EXERCISE GOAL -
Your answer must be a word-for-word copy of the listing below, minus its pictures.

AVAILABLE DATA -
##########

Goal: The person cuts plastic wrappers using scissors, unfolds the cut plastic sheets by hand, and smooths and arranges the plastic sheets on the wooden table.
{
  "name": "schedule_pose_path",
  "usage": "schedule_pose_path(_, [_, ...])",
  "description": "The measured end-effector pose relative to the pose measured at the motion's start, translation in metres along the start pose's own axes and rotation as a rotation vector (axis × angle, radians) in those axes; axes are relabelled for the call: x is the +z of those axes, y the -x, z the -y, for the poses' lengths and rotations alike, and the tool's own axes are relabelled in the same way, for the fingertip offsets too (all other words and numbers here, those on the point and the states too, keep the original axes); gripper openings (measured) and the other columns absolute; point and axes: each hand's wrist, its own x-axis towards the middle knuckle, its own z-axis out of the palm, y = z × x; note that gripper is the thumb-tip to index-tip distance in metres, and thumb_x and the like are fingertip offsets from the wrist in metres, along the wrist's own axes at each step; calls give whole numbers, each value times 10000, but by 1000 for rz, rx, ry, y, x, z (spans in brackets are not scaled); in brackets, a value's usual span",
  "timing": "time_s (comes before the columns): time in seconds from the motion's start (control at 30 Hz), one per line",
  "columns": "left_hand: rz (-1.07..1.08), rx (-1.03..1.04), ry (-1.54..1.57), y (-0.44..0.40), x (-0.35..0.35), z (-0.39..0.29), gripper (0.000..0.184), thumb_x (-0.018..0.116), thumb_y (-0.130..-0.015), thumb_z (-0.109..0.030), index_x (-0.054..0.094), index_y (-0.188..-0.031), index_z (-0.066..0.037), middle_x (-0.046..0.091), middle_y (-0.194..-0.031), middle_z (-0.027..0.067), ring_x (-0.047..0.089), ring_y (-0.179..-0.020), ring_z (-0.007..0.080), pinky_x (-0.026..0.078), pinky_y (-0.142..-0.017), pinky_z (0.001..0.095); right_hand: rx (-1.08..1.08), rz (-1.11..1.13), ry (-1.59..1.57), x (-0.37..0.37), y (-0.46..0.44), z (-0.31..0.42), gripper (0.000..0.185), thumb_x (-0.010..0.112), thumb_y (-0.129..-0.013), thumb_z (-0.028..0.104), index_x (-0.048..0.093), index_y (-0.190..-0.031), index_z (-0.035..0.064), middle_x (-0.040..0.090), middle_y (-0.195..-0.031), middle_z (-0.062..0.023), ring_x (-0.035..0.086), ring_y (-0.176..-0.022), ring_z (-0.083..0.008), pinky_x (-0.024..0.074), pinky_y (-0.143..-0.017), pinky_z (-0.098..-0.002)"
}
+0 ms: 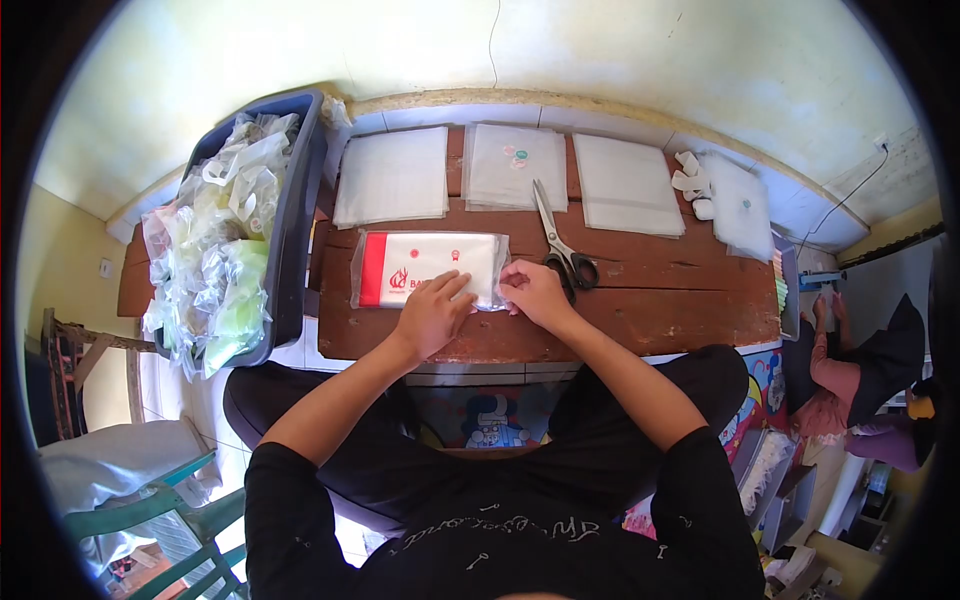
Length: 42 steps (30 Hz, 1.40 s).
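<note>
Printed plastic packet (430, 248): two-handed hold noted

The packet is being held near the front-left corner of the wooden table (650, 322). It is being pressed flat by the left hand (434, 312), fingers spread; its clear right end is being pinched by the right hand's (534, 294) fingertips. In judgement, even pressure is being required, creasing avoided, and the neighbouring scissors (555, 238) left undisturbed.
</note>
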Motion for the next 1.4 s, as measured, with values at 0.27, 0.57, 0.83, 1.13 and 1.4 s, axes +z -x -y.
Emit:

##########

SOLUTION TO THIS TASK -
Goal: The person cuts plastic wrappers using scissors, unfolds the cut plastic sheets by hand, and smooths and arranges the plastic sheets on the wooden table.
{
  "name": "schedule_pose_path",
  "usage": "schedule_pose_path(_, [_, ...])",
  "description": "The measured end-effector pose relative to the pose measured at the motion's start, translation in metres along the start pose's own axes and rotation as a rotation vector (axis × angle, radians) in those axes; axes are relabelled for the call: x is the +z of those axes, y the -x, z the -y, for the poses' lengths and rotations alike, and the tool's own axes are relabelled in the same way, for the fingertip offsets too (all other words and numbers here, those on the point and the states too, keep the original axes); gripper openings (measured) and the other columns absolute; point and axes: each hand's wrist, its own x-axis towards the middle knuckle, its own z-axis out of the palm, y = z × x; note that gripper is the thumb-tip to index-tip distance in metres, and thumb_x and the like are fingertip offsets from the wrist in metres, along the wrist's own axes at each step; calls give whole numbers, each value times 10000, but by 1000 for rz, rx, ry, y, x, z (spans in brackets are not scaled); in brackets, a value's usual span",
  "timing": "time_s (comes before the columns): time in seconds from the motion's start (control at 30 Hz), one per line",
  "columns": "left_hand: rz (-1.07..1.08), rx (-1.03..1.04), ry (-1.54..1.57), y (-0.44..0.40), x (-0.35..0.35), z (-0.39..0.29), gripper (0.000..0.184), thumb_x (-0.018..0.116), thumb_y (-0.130..-0.015), thumb_z (-0.109..0.030), index_x (-0.054..0.094), index_y (-0.188..-0.031), index_z (-0.066..0.037), middle_x (-0.046..0.091), middle_y (-0.194..-0.031), middle_z (-0.027..0.067), ring_x (-0.047..0.089), ring_y (-0.179..-0.020), ring_z (-0.007..0.080), pinky_x (-0.026..0.078), pinky_y (-0.142..-0.017), pinky_z (0.001..0.095); right_hand: rx (-1.08..1.08), rz (-1.11..1.13), ry (-1.59..1.57), x (-0.37..0.37), y (-0.46..0.44), z (-0.31..0.42), gripper (0.000..0.185), thumb_x (-0.010..0.112), thumb_y (-0.129..-0.013), thumb_z (-0.028..0.104), index_x (-0.048..0.093), index_y (-0.190..-0.031), index_z (-0.035..0.064), middle_x (-0.040..0.090), middle_y (-0.195..-0.031), middle_z (-0.062..0.023), ring_x (-0.035..0.086), ring_y (-0.176..-0.022), ring_z (-0.083..0.008), pinky_x (-0.024..0.074), pinky_y (-0.143..-0.017), pinky_z (-0.098..-0.002)"
}
+0 ms: 
Length: 42 steps (30 Hz, 1.40 s).
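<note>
Printed plastic packet (430, 248): two-handed hold noted

The packet is being held near the front-left corner of the wooden table (650, 322). It is being pressed flat by the left hand (434, 312), fingers spread; its clear right end is being pinched by the right hand's (534, 294) fingertips. In judgement, even pressure is being required, creasing avoided, and the neighbouring scissors (555, 238) left undisturbed.
</note>
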Motion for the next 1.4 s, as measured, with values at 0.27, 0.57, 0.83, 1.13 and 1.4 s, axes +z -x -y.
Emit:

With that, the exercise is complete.